I don't think you're missing anything. The 2170 is most likely overkill for a 2k sq ft lawn. Mine is 15k and it is just about right. I like that the 2600 has the solid linkage. No cables to freeze up.


----------



## ken-n-nancy (Jul 25, 2017)

I've never used (or seen) the 2600A-Plus. However, it looks like it has the same features as the 2170, but with a much smaller hopper. I have an Earthway 2170 for my 12.5ksqft lawn, (which works great for us) but the 2600A-Plus looks like it would be excellent for a 2ksqft lawn like yours.

One thing I would note is that assembly is required on the Earthway spreaders. Mechanically inclined people seem to be able to assemble the units without undue effort and have good success with them. Folks that aren't mechanically inclined frequently report issues with understanding the instructions and getting things together properly. If assembling things isn't your cup of tea, you may want to purchase from a location that would be willing to assemble it for you.


----------



## pennstater2005 (Jul 17, 2017)

ken-n-nancy said:


> One thing I would note is that assembly is required on the Earthway spreaders.

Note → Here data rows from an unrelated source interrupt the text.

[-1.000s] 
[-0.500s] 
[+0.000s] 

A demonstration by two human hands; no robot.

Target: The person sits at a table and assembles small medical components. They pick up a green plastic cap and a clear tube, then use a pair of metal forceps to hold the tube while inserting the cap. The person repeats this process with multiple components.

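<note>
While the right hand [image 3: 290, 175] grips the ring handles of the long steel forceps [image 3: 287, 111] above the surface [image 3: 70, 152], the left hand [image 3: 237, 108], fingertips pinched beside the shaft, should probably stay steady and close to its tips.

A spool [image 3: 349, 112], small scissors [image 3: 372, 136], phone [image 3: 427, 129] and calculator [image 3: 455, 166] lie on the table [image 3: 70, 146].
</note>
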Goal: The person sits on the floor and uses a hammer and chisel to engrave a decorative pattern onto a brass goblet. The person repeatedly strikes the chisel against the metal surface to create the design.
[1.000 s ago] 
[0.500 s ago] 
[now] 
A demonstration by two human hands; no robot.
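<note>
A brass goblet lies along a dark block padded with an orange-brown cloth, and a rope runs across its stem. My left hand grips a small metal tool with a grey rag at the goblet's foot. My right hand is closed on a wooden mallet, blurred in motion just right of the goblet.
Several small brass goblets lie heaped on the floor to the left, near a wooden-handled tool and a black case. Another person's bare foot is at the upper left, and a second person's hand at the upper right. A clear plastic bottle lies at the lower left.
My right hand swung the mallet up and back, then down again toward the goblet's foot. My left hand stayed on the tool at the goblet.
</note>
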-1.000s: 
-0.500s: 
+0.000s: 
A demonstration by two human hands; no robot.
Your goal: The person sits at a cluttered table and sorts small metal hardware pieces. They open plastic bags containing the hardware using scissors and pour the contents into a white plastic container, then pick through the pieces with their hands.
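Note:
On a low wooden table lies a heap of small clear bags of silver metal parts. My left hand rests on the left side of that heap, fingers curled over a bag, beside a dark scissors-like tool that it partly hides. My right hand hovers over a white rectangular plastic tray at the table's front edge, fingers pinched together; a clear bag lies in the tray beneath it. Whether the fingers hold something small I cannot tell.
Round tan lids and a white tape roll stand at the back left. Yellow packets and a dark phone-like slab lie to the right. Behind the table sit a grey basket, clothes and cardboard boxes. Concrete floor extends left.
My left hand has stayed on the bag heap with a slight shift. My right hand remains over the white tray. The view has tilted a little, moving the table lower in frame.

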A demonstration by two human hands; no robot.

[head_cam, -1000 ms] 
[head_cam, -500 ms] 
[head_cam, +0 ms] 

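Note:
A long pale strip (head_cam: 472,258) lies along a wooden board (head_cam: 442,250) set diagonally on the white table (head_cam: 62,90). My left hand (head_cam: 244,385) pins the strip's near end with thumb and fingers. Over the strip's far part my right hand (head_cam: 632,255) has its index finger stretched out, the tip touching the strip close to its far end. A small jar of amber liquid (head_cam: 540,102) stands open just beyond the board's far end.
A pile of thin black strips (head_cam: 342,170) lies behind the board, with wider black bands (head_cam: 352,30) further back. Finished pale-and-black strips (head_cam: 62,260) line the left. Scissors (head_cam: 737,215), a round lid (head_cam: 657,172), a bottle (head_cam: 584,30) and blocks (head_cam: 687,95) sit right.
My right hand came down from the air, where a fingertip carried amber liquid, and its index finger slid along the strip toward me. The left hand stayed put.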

The 2170 was a bit of a pain but doable. I can't remember what part we couldn't get in. I think it was part of the linkage. I'm sure it was user error :lol:


----------



## vnephologist (Aug 4, 2017)

Yeah, I read through the review and all of the comments. I'm pretty mechanically inclined, so hopefully no issues. If it'd be helpful, I could snap some pics during assembly. On another note, just browsed through lawn & garden at my local Wal-Mart while waiting for new tires to be put on my car and there was a ton of stuff on clearance including a bottle of store brand glyphosate. This, of course, got my wheels to spinning and I just came home and glyph'd the backyard. Had been contemplating a TTTF reno back there to compare to my KBG. Guess that's happening now.


----------



## LowCountryCharleston (Jun 21, 2018)

vnephologist said:


> Yeah, I read through the review and all of the comments. I'm pretty mechanically inclined, so hopefully no issues. If it'd be helpful, I could snap some pics during assembly. On another note, just browsed through lawn & garden at my local Wal-Mart while waiting for new tires to be put on my car and there was a ton of stuff on clearance including a bottle of store brand glyphosate. This, of course, got my wheels to spinning and I just came home and glyph'd the backyard. Had been contemplating a TTTF reno back there to compare to my KBG. Guess that's happening now.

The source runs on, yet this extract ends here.